EXERCISE OBJECTIVE: Each line below needs to be restated word for word.

DATA EXTRACT:
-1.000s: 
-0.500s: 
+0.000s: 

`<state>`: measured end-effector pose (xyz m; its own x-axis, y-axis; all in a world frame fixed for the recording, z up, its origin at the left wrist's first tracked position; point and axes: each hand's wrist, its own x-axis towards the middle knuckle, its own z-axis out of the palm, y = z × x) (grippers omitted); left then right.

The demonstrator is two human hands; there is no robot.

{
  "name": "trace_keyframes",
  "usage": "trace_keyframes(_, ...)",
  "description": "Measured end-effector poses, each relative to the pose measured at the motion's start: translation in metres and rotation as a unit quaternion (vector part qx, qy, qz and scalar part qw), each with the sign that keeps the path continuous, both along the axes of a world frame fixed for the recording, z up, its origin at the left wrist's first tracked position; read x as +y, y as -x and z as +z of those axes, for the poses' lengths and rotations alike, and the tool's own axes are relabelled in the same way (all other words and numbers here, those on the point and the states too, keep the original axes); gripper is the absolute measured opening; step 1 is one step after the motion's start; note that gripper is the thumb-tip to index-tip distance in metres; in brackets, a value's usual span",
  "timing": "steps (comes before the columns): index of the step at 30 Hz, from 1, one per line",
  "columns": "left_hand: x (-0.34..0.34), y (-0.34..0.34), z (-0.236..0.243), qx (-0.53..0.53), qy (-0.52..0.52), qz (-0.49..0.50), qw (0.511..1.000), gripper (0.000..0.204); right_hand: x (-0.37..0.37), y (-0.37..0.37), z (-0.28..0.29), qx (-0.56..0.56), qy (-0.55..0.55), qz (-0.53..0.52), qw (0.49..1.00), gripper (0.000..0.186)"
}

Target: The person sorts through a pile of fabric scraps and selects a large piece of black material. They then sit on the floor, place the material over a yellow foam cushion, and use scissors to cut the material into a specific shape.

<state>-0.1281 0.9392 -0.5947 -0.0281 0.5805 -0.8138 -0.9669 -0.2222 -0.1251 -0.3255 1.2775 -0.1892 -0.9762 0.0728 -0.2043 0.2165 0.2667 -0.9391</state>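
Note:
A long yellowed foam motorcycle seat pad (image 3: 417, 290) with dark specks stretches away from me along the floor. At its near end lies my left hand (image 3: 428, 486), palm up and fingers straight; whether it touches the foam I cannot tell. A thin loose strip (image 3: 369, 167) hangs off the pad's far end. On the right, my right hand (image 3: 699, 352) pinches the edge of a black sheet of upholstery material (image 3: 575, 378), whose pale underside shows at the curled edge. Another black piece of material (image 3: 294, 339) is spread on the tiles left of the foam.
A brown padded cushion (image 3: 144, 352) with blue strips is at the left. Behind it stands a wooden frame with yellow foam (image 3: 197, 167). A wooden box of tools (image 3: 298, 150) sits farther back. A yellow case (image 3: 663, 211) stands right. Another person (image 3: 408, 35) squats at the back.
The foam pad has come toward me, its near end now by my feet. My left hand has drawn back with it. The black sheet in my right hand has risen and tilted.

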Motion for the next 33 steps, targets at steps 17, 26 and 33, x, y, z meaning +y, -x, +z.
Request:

WRITTEN ANSWER:
-1.000s: 
-0.500s: 
+0.000s: 

`<state>`: measured end-effector pose (xyz m; its own x-axis, y-axis; all in a world frame fixed for the recording, z up, its origin at the left wrist's first tracked position; point and axes: each hand's wrist, its own x-axis towards the middle knuckle, its own z-axis out of the palm, y = z × x) (grippers omitted); left then right.

The demonstrator is two human hands; there is no robot.

{
  "name": "trace_keyframes",
  "usage": "trace_keyframes(_, ...)",
  "description": "Measured end-effector poses, each relative to the pose measured at the motion's start: translation in metres and rotation as a unit quaternion (vector part qx, qy, qz and scalar part qw), each with the sign that keeps the path continuous, both along the axes of a world frame fixed for the recording, z up, its origin at the left wrist's first tracked position; read x as +y, y as -x and z as +z of those axes, for the poses' lengths and rotations alike, and the tool's own axes are relabelled in the same way (all other words and numbers here, those on the point and the states too, keep the original axes); gripper is the absolute measured opening; step 1 is one step after the motion's start; note that gripper is the thumb-tip to index-tip distance in metres; in brackets, a value's usual span",
  "timing": "steps (comes before the columns): index of the step at 30 Hz, from 1, one per line",
  "columns": "left_hand: x (-0.34..0.34), y (-0.34..0.34), z (-0.236..0.243), qx (-0.53..0.53), qy (-0.52..0.52), qz (-0.49..0.50), qw (0.511..1.000), gripper (0.000..0.204); right_hand: x (-0.37..0.37), y (-0.37..0.37), z (-0.28..0.29), qx (-0.56..0.56), qy (-0.55..0.55), qz (-0.53..0.52), qw (0.49..1.00), gripper (0.000..0.186)"
}

Target: The person sorts through a pile of fabric scraps and selects a large piece of black material. They then sit on the floor, place the material over a yellow foam cushion, and use scissors to cut the material into a specific shape.

<state>-0.1281 0.9392 -0.5947 -0.0281 0.5805 -0.8138 -0.9669 -0.2222 -0.1251 -0.3255 1.2775 -0.1892 -0.9762 0.0728 -0.2043 0.2165 0.2667 -0.9391</state>
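Note:
A long yellowed foam motorcycle seat pad (image 3: 417, 290) with dark specks stretches away from me along the floor. At its near end lies my left hand (image 3: 428, 486), palm up and fingers straight; whether it touches the foam I cannot tell. A thin loose strip (image 3: 369, 167) hangs off the pad's far end. On the right, my right hand (image 3: 699, 352) pinches the edge of a black sheet of upholstery material (image 3: 575, 378), whose pale underside shows at the curled edge. Another black piece of material (image 3: 294, 339) is spread on the tiles left of the foam.
A brown padded cushion (image 3: 144, 352) with blue strips is at the left. Behind it stands a wooden frame with yellow foam (image 3: 197, 167). A wooden box of tools (image 3: 298, 150) sits farther back. A yellow case (image 3: 663, 211) stands right. Another person (image 3: 408, 35) squats at the back.
The foam pad has come toward me, its near end now by my feet. My left hand has drawn back with it. The black sheet in my right hand has risen and tilted.
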
Motion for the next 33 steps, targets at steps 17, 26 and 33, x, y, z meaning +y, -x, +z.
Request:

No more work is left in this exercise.